# [TRY IT]
Report each line of the material below where the word "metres" can be found.

# [SUPPLIED DATA]
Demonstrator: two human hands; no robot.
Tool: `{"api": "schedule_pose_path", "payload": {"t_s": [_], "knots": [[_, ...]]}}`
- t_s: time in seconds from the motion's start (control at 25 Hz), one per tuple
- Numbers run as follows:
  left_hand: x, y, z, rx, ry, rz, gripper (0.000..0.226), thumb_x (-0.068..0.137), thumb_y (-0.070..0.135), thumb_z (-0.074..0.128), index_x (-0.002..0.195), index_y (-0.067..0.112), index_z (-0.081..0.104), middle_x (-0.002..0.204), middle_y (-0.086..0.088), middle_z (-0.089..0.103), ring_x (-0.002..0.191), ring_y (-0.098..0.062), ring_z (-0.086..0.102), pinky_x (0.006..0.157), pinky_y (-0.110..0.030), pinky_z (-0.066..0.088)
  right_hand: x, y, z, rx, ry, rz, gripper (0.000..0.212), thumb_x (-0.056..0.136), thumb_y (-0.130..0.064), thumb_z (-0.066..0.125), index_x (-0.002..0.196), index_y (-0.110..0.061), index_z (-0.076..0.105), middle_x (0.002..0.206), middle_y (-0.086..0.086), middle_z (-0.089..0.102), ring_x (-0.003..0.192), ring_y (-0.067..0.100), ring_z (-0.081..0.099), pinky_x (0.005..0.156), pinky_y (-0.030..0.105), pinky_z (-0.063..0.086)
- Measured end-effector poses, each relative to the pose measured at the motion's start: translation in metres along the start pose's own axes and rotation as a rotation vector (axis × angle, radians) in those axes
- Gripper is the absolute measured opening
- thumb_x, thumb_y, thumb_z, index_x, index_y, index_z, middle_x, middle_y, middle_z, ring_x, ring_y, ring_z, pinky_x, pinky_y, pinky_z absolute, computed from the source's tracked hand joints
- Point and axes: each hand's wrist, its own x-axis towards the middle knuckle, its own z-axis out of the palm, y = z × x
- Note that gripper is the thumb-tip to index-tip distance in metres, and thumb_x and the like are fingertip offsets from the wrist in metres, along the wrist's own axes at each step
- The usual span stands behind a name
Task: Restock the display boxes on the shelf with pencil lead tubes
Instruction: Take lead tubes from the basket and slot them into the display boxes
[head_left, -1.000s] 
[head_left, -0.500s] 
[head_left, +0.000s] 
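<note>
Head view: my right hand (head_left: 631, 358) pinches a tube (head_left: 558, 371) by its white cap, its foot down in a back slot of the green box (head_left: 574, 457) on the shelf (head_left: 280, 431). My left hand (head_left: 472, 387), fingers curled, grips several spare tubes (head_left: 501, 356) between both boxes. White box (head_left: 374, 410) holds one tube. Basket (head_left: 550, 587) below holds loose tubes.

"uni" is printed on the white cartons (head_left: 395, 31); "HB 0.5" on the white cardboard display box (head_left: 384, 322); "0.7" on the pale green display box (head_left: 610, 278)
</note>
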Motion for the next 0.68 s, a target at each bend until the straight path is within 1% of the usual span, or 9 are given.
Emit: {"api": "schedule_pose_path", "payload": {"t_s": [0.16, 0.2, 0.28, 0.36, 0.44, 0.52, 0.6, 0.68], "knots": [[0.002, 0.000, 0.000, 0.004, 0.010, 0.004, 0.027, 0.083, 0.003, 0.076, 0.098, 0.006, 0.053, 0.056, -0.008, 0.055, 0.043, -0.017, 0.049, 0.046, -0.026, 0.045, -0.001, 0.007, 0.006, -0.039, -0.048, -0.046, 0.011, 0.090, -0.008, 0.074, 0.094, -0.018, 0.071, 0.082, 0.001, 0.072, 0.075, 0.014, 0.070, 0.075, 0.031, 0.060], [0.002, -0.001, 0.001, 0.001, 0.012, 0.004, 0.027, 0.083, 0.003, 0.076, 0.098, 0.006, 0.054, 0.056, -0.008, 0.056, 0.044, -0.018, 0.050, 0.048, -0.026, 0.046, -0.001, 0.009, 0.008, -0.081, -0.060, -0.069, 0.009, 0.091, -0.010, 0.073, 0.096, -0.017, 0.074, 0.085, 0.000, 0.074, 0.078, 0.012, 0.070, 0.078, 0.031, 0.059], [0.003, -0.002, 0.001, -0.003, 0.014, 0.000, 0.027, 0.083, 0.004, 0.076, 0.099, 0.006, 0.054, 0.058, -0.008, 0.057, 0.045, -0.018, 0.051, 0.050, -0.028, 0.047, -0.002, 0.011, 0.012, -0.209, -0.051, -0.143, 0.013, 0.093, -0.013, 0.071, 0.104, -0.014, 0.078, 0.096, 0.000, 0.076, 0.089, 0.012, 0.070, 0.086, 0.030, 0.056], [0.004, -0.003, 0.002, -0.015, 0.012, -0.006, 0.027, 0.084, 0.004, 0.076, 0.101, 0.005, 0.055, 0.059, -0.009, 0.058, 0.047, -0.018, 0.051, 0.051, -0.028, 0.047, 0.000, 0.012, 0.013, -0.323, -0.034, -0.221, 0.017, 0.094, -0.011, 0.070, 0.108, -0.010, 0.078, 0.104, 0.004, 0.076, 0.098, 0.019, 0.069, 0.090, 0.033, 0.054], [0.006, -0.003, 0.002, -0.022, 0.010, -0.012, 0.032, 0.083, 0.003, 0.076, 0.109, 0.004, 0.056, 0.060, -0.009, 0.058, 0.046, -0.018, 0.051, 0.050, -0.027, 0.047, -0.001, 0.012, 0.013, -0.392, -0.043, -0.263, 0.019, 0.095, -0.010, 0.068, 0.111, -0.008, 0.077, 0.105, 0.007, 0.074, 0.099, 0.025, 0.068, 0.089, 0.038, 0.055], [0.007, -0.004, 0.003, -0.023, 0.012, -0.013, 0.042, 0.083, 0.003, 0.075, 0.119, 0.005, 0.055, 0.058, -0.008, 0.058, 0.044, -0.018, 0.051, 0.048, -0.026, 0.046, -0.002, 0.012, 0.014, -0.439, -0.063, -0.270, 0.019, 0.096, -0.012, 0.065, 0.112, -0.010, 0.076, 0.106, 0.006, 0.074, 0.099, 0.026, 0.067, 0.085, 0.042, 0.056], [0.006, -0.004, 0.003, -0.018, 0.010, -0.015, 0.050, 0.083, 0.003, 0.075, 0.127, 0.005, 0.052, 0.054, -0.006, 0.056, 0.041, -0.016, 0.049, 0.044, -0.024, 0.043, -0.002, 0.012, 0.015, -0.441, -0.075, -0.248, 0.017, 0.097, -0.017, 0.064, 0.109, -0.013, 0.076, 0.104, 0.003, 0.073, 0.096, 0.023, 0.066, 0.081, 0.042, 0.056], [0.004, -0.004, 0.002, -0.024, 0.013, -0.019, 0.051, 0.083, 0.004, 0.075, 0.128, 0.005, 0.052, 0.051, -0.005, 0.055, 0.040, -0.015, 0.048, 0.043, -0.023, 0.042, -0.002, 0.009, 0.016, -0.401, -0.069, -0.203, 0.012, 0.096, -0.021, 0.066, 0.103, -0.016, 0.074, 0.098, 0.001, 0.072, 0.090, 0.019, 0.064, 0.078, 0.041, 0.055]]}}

# [SOLVED EXERCISE]
- Measured end-effector poses, each relative to the pose measured at the motion's start: translation in metres along the start pose's own axes and rotation as a rotation vector (axis × angle, radians) in those axes
- Note that gripper is the thumb-tip to index-tip distance in metres, and thumb_x and the like are fingertip offsets from the wrist in metres, along the wrist's own axes at each step

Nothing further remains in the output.